The Rifle 7.62mm 2A/2A1 (also known as the Ishapore 2A/2A1) is a 7.62×51mm NATO calibre bolt-action rifle adopted as a reserve arm by the Indian Armed Forces in 1963. The rifle is a variant of the Lee–Enfield rifle.   The design of the rifle – initially the Rifle 7.62mm 2A – began at the Rifle Factory Ishapore of the Ordnance Factories Board in India, soon after the Sino-Indian War of 1962.

The Ishapore 2A/2A1 has the distinction of being the last bolt-action rifle designed to be used by a regular military force other than specialized sniper rifles. While it is no longer in service with the Indian military, the rifle is still used by the Indian police.

History
The 2A was widely used by the Indian Army after the Sino-Indian War in 1962, despite the use of the SLR after 1965. 2A rifles were previously supplied to Bangladesh during the Bangladesh Liberation War.

The weapon was produced at a rate between 22,000 and 115,000 rifles annually, averaging 70,000 a year.

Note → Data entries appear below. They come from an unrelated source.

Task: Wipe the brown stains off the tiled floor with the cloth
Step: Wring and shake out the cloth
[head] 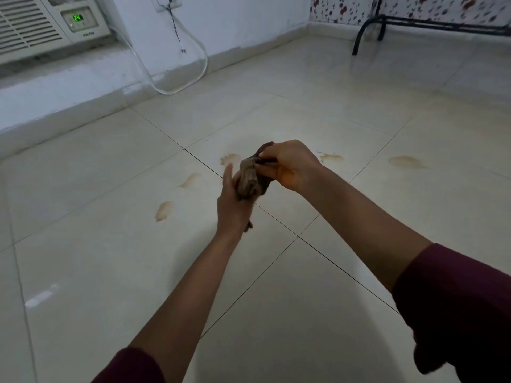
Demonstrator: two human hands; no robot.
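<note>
Above the floor (pixel 276 299) where its tile lines cross, the right hand (pixel 290 167) pinches the cloth's (pixel 250 181) top while the left hand (pixel 231 203) cups its lower end; soft and limp, it looks best bunched, with the brown stains (pixel 164 210) unwiped.

Brown cloth (pixel 250 179), brown stains (pixel 163 210) on cream tiled floor (pixel 110 258), maroon sleeves (pixel 456 299).
</note>
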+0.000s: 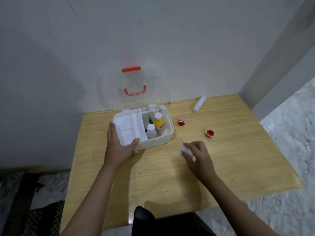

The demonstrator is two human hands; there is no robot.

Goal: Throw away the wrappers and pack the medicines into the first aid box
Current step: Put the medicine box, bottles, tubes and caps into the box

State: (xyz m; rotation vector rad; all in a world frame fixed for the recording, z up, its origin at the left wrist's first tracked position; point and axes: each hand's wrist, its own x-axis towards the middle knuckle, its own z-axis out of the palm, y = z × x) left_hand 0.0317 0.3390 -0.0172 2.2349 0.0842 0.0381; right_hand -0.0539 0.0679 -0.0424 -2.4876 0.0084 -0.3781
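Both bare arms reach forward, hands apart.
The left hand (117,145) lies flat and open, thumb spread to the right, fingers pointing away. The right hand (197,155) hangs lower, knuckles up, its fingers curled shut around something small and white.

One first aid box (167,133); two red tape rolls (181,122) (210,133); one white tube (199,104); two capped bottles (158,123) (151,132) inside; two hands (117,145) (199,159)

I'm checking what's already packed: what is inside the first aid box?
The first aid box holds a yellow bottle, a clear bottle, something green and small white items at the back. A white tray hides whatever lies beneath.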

Around 250,000 rifles were made in total before production ended in 1974.

Development
Production of the 2A/2A1 started in 1962 after the SMLE Mk IIIs* was phased out of service with the Indian military. The Indian-made SMLE Mk IIIs are known as the Type 56, made between 1956 and 1965 although any rifles made in the latter are rare due to the transition to the 2A.

Externally, the Ishapore 2A/2A1 rifle is based upon (and is almost identical to) the .303 British calibre SMLE Mk III* rifle, with the exception of the distinctive "square" (10 or 12 round) magazine and the use of the buttplate from the 1A (Indian version of the FN FAL) rifle. The bolt and receiver were made out of nickel.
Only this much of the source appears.